* **PROBLEM TO SOLVE**
The number of lines holding the string "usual" is all that is wanted; count them in the records below.

Recorded data
--- --- ---

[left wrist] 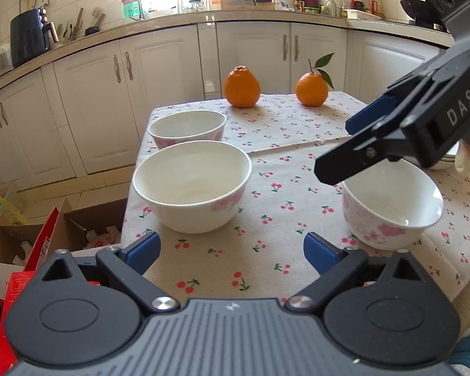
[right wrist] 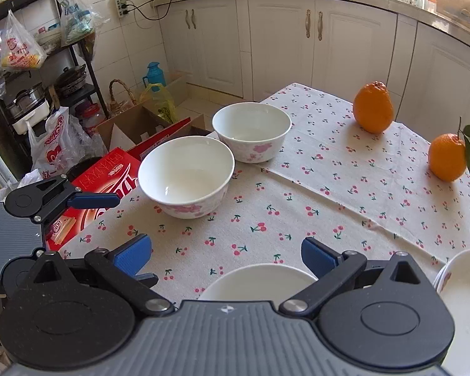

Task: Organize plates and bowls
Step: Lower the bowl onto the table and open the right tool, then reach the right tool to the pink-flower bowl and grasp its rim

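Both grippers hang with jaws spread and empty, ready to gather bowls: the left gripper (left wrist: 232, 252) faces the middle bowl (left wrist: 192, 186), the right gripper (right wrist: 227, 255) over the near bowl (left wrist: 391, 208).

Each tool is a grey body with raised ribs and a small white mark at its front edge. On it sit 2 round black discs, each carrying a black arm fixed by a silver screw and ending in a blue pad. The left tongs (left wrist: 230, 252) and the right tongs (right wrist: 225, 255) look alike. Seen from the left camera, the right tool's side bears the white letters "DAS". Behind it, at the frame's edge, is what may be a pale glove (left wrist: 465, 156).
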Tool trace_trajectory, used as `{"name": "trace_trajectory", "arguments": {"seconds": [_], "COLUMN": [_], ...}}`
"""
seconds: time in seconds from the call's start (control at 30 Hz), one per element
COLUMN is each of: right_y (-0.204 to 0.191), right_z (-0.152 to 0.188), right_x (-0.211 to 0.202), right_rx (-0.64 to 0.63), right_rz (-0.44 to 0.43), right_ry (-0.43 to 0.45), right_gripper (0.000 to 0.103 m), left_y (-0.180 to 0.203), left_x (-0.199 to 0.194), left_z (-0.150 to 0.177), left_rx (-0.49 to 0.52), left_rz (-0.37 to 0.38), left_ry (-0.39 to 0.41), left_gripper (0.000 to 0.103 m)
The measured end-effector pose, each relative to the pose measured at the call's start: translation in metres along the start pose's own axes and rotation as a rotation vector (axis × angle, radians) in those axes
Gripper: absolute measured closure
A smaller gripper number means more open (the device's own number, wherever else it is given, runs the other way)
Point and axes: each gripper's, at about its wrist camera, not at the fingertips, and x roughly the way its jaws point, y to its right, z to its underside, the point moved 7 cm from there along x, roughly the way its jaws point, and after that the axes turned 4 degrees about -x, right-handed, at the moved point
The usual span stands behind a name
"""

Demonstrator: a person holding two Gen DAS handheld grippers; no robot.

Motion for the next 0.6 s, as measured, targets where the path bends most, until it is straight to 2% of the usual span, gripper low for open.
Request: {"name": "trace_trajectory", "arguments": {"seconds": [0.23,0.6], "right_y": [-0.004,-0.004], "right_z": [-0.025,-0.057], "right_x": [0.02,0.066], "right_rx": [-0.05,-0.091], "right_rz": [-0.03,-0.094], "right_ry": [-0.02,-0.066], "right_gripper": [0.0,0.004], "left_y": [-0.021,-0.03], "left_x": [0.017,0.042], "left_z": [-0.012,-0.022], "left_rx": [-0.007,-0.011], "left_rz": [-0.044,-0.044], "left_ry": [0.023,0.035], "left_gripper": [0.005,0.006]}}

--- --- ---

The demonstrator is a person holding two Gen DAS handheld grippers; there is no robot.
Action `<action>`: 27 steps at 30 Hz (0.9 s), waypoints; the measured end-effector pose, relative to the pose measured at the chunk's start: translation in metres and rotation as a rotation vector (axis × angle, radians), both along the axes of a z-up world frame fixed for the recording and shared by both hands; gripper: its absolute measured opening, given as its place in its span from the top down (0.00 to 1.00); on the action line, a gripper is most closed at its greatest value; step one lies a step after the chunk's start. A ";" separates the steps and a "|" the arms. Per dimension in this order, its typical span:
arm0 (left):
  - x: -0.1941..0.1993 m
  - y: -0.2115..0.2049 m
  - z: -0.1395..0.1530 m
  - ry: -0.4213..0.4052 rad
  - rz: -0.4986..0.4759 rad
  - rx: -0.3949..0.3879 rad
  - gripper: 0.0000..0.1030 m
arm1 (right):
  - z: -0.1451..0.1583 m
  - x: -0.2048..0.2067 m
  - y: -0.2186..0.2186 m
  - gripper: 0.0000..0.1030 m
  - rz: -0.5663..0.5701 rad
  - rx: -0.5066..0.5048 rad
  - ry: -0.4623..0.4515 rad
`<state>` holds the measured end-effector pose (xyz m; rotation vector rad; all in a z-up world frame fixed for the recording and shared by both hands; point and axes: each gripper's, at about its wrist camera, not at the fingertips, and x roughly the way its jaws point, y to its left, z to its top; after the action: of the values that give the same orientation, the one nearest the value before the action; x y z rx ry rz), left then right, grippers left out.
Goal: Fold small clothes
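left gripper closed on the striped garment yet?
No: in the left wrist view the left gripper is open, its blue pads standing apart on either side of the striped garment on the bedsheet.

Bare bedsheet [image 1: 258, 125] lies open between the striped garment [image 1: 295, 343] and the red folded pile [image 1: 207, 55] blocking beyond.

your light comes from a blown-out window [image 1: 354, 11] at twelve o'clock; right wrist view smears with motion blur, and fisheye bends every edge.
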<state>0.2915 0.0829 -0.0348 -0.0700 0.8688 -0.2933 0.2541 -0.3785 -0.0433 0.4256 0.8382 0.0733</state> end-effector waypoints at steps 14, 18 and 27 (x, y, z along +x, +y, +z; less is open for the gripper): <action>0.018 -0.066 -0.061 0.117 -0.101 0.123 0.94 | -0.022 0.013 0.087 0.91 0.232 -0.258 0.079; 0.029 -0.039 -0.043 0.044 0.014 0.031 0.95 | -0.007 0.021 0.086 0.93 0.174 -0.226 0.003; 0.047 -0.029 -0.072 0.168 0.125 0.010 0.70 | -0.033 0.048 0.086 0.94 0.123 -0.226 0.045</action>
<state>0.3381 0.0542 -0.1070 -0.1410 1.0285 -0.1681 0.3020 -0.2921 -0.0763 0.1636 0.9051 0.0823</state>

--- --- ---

* **REPLY TO THE TASK**
2